LA HABANA, Cuba, septiembre (173.203.82.38) – En 2008, seis años después de conocerse a través del último Censo de Población y Vivienda que más del 40,8 por ciento de los pobladores de la capital habanera eran inmigrantes del resto del país, el gobierno expulsó de la capital a más de veinte mil “ilegales”. Hoy, según cálculos extraoficiales, se sabe que la inmigración rural es mucho mayor en La Habana.
María es una campesina casi octogenaria. Nació y vivió donde murió nuestro Apóstol José Martí, en Dos Ríos, poblado perteneciente al municipio Jiguaní, provincia Granma. Su historia es igual a la de esos cientos de miles de inmigrantes del interior de la isla que han preferido vivir en La Habana a como dé lugar, antes de morir de tristeza y miseria en olvidados pueblos de campo, que no prosperan.
Ella recuerda como era aquella zona agreste en los años cincuenta, y dice que ni en las casas más pobres faltaba la leche, el boniato, la harina de maíz y el puerquito suelto en el patio, sin que existiera el temor de que alguien pudiera robárselo de madrugada. De muy joven trabajó en una plantación de algodón, que desapareció con la revolución.
En Dos Ríos, me cuenta María, a pesar de los años transcurridos, nada ha mejorado con la revolución. Las viviendas construidas en dos barrios convertidos en comunidades, con sus dos consultorios médicos, una farmacia y tres escuelas, no ofrecen ningún desarrollo a la zona. Muy poco o casi nada para medio siglo, durante el cual las familias se multiplicaron.
María dice:
-La gente está disgustada porque sabe que no hay esperanza alguna de un futuro mejor. Una de las cosas que más golpea a los pobladores de Dos Ríos es la necesidad de viviendas, transporte y trabajos que paguen bien. Allí el transporte es privado y peligroso, porque se trata de inventos que la gente ha hecho para trasladar grupos de personas, sin seguridad alguna. El gobierno no ofrece ningún medio de transporte.
Decir que todo está abandonado no es exageración. Por ejemplo, en el río de la zona, que lleva el mismo nombre, donde de niños nos bañábamos y disfrutábamos de sus aguas limpias y transparentes, se acumulan los residuales de unidades porcinas de los municipios santiagueros”.
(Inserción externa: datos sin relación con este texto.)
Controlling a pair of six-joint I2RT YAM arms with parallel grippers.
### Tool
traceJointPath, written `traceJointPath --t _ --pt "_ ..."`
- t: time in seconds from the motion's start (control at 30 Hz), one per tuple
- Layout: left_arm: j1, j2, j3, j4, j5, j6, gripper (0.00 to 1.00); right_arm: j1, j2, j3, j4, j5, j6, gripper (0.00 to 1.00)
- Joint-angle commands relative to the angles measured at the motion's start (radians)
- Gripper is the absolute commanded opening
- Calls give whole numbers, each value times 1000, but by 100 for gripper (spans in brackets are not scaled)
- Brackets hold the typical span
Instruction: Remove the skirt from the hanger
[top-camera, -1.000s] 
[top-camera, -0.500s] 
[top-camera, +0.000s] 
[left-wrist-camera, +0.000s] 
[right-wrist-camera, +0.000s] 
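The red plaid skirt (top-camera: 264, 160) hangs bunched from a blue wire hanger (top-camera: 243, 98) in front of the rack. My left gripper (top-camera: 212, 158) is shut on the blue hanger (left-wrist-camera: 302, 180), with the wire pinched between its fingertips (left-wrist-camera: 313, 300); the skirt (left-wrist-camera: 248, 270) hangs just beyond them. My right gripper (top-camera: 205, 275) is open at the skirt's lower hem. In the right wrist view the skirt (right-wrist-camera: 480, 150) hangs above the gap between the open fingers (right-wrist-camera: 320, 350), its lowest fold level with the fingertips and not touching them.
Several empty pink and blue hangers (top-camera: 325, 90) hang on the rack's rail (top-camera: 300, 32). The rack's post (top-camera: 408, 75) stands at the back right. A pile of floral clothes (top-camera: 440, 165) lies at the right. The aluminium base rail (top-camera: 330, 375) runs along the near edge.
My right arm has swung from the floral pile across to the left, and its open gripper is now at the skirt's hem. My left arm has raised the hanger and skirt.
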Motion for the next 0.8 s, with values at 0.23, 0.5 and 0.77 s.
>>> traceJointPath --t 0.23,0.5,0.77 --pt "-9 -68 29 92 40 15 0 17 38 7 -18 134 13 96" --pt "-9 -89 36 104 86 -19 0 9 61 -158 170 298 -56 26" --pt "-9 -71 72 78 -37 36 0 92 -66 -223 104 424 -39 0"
Muchos de sus pobladores quieren irse de allí. Es un lugar triste. Muy triste. El monumento del Apóstol es lo único que recibe atención. En sus áreas verdes trabajan los jardineros y se cuidan los árboles de los alrededores, aunque sólo reciba visitas de Pascuas a San Juan. Pero el resto, aunque parezca mentira, permanece igual, como si el tiempo se hubiera detenido en los años sesenta. Tuve la suerte de venir a vivir a la casa de uno de mis hijos, en El Bajo de Santa Fe, cerca de la capital. Llevo tres años con él y todavía ni siquiera tenemos libreta de abastecimiento, contador de la luz y el agua. Somos casi ilegales. Aún así me siento mejor después de haber abandonado Dos Ríos, y hasta me hago la idea de que he mejorado de vida. ¡Por lo menos ya vivo en La Habana!